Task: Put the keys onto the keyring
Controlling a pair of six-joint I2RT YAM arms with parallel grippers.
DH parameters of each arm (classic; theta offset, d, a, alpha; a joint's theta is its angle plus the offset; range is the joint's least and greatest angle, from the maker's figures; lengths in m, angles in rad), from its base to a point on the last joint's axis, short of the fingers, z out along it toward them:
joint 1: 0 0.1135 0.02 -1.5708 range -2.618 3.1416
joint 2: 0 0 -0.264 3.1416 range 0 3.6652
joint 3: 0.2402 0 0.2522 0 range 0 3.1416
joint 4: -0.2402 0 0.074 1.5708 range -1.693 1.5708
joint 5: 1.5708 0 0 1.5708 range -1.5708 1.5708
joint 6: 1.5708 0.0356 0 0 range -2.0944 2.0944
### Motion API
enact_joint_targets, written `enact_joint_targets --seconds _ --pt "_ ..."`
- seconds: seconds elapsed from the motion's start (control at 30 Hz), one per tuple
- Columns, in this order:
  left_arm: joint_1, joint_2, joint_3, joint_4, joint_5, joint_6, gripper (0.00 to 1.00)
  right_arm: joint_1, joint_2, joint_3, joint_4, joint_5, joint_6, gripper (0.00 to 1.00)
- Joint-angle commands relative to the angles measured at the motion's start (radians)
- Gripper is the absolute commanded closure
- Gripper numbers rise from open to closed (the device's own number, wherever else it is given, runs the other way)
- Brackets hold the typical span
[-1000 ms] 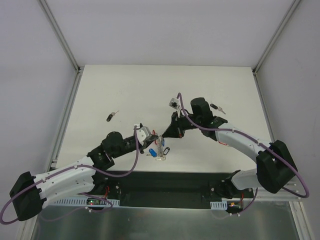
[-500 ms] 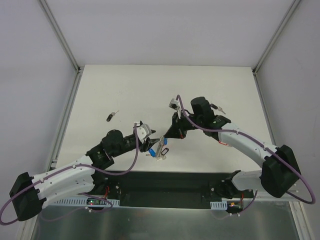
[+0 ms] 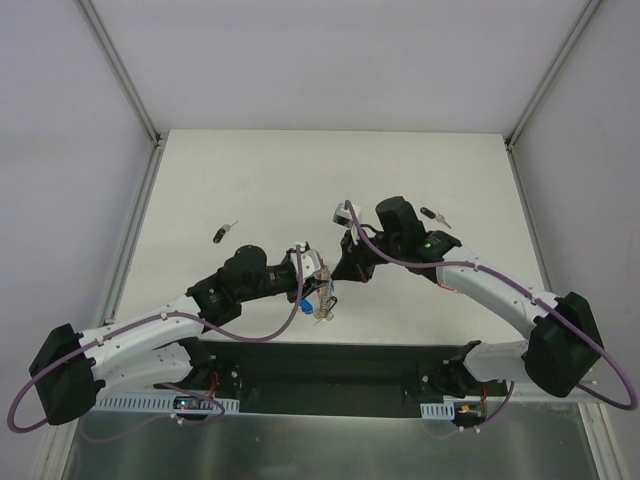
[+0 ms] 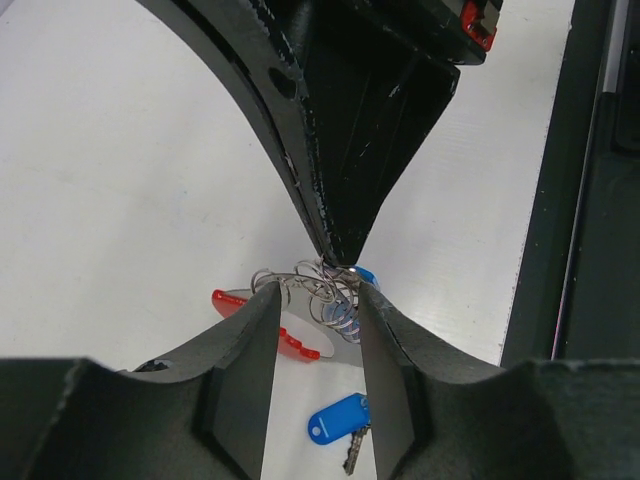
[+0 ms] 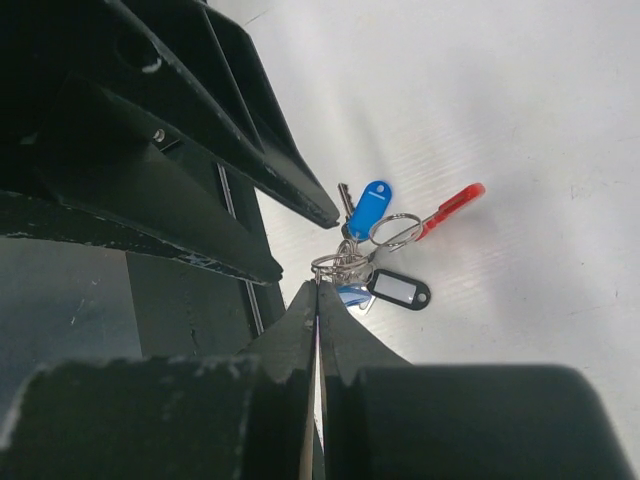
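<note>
Your right gripper (image 5: 317, 292) is pressed together on the silver rings of the keyring (image 5: 343, 266). It holds the bunch low over the table (image 3: 400, 170), near the front edge and between the 2 arms. The red band (image 5: 450, 210) trails out to one side, and a black tag (image 5: 398, 290) hangs beside the rings. Your left gripper (image 4: 317, 295) is spread, with 1 finger on each side of the rings, right under the right gripper's tip. It may be brushing the wire, but the tangle is too fine in the wrist view to say.

The blue key (image 4: 335, 422) lies flat on the table near the bunch but apart from it. As I read it, the step in hand is to pick that key up and get it onto a ring.

To do it well, hold the right pinch firm and motionless, because it is your vice. Don't close the left on the tangle itself, or you will clamp several loops at once. Back the left out, come down on the blue head, and grip it by the plastic so the hole is left clear. Bring the hole to the ring's split end along the line of the wire. Move slowly: the 2 grippers are almost touching, and a bump could knock the rings loose. The black keys (image 3: 225, 233) farther back can wait.
</note>
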Motion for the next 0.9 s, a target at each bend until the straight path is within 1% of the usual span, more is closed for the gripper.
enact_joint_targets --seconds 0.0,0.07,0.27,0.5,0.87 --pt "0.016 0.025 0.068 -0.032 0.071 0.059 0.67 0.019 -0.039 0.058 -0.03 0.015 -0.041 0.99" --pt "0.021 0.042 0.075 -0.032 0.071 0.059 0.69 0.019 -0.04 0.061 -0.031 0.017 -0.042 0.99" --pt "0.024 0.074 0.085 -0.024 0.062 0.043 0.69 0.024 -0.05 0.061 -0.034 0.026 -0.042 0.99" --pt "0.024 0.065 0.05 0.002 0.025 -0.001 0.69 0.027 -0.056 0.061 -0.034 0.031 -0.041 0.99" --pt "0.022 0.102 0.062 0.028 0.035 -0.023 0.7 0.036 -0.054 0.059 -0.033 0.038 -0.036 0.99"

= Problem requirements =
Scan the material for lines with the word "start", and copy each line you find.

= Your response =
- seconds: seconds elapsed from the motion's start (control at 30 Hz), one per tuple
- Joint-angle commands relative to the angles measured at the motion's start (radians)

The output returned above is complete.